Day: November 21, 2020

Post-midterm musings

Today, I gave a midterm to my undergraduate class; I proctored it via a videoconferencing tool. Near the end, a student was red in the face and looked visibly upset. He conveyed that he was frustrated because he’d studied so hard and this was even harder than the previous exams.

I’ve had this kid in office hours; he’s one of the most diligent attendees. His questions reflect some surprising and pretty serious gaps in preparation. I am not sure how to help him except plug a hole once it becomes visible. But his facility with algebra, trigonometry, and calculus is just not high enough for him to be able to do well in this course, plus I don’t think he’s getting the concepts that well either; my guess is that spending too much energy being bogged down in the weeds of highschool math that he doesn’t have enough CPU cycles left to process the higher-level stuff. In this major, and this course in particular, you cannot be getting tripped up on the cosine of an angle plus pi/2, or struggle with performing a vector product. These need to be done lightning fast, so you can actually get to the good stuff.

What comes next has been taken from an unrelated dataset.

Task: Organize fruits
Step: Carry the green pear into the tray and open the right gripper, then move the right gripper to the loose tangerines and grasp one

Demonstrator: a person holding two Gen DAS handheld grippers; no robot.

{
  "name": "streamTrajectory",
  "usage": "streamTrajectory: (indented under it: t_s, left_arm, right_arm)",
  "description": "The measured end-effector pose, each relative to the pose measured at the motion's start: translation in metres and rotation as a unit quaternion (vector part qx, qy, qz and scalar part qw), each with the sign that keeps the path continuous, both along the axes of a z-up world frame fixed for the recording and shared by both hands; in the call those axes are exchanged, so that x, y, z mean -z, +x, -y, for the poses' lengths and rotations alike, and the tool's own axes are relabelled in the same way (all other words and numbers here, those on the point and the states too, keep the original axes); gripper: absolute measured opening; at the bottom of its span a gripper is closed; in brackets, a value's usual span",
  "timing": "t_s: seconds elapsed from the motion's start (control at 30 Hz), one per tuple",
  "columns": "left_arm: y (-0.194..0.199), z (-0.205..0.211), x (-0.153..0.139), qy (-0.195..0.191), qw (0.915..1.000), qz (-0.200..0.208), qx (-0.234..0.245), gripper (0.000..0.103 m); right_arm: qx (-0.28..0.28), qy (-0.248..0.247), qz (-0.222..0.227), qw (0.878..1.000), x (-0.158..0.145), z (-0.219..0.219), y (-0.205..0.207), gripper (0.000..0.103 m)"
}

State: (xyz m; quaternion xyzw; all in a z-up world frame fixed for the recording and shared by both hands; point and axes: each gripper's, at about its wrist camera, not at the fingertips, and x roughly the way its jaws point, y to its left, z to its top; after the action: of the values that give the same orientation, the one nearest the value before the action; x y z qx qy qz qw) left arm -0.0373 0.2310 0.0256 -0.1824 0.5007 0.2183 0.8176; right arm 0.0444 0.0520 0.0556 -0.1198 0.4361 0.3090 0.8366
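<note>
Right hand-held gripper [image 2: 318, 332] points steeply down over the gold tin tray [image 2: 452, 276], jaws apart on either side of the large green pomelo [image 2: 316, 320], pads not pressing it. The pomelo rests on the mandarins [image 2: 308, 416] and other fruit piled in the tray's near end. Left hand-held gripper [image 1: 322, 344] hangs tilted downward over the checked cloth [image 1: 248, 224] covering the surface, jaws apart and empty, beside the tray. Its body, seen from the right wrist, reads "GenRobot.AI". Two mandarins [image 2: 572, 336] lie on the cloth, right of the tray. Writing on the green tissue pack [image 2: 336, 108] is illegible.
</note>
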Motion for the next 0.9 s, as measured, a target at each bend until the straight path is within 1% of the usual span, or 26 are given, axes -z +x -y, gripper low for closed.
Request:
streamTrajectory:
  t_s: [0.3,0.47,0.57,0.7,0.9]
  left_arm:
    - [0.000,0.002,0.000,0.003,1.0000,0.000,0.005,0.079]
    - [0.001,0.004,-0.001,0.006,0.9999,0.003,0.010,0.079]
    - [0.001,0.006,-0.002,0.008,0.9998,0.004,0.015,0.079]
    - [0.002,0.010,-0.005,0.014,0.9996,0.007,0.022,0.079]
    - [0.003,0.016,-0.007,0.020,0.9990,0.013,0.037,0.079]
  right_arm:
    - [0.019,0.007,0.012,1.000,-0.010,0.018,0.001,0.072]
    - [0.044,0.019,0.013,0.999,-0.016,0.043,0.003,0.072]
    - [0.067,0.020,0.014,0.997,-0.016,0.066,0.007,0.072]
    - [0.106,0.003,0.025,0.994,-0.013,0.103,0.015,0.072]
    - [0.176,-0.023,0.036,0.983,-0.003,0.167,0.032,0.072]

I do explain what I can. When I identify a bigger gap in understanding, I try to go back and do my best to plug it. But, with many students, it’s like trying to keep water inside a colander: the holes are too numerous and, try as a I may, I cannot close them all.

Mostly I’m sad for students who struggle so much. There have been bimodal distributions of grades in undergrad classes pretty much since I started working here. Older faculty say it wasn’t always like that, that distributions used to resemble the normal one much more. These days we do have two modes, on either side of the mean, and there’s nothing but tumbleweeds where the mean is.

Another issue I try to help with when I can, but often cannot, is “I worked so hard.” There are infinite ways of spending a lot of time on little learning gain. If a kid comes to office hours, and he or she is struggling, we talk about learning strategies and test-taking strategies. Maybe it helps. What doesn’t help is that the students in our major tend to be extremely busy, so I wonder if they have the time to really let the material sink in. Then again, I also felt that time moved very slowly when I was that young. Maybe times have changed, or I’m misremembering, or both.

How’s your weekend going, blogosphere? This weekend, I’m looking forward to catching some well-deserved zzzzz, and then I will grade.